*ACTIVITY*. Your task is to output the listing word for word, with pictures excluded.

*DATA BELOW*.

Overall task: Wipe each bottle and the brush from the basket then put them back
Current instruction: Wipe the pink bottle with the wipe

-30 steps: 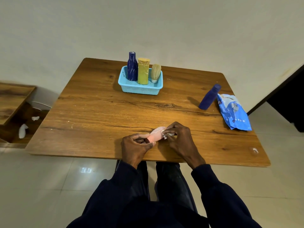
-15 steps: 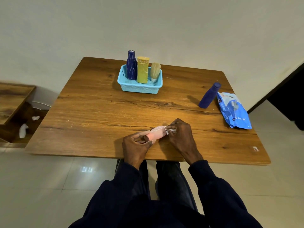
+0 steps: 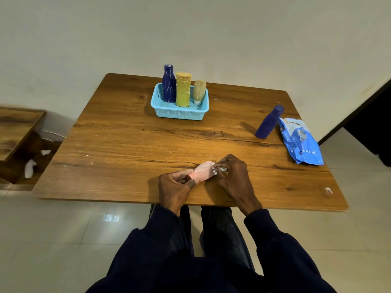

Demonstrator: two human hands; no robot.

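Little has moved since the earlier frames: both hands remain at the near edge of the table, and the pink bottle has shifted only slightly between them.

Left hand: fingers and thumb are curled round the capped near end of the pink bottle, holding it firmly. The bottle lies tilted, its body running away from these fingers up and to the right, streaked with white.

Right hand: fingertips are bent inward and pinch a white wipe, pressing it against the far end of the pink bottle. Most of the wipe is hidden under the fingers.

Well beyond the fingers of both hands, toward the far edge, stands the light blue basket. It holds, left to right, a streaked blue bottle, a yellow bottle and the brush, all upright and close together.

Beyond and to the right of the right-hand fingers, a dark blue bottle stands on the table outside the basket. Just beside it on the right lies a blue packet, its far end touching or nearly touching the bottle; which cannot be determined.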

*SOLUTION FOR THIS EXERCISE*.
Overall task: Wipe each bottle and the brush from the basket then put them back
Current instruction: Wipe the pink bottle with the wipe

-30 steps: 
-15 steps: 
+0 steps: 

Demonstrator: two human hands; no robot.

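Little has moved since the earlier frames: both hands remain at the near edge of the table, and the pink bottle has shifted only slightly between them.

Left hand: fingers and thumb are curled round the capped near end of the pink bottle, holding it firmly. The bottle lies tilted, its body running away from these fingers up and to the right, streaked with white.

Right hand: fingertips are bent inward and pinch a white wipe, pressing it against the far end of the pink bottle. Most of the wipe is hidden under the fingers.

Well beyond the fingers of both hands, toward the far edge, stands the light blue basket. It holds, left to right, a streaked blue bottle, a yellow bottle and the brush, all upright and close together.

Beyond and to the right of the right-hand fingers, a dark blue bottle stands on the table outside the basket. Just beside it on the right lies a blue packet, its far end touching or nearly touching the bottle; which cannot be determined.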

There is nothing further in this answer.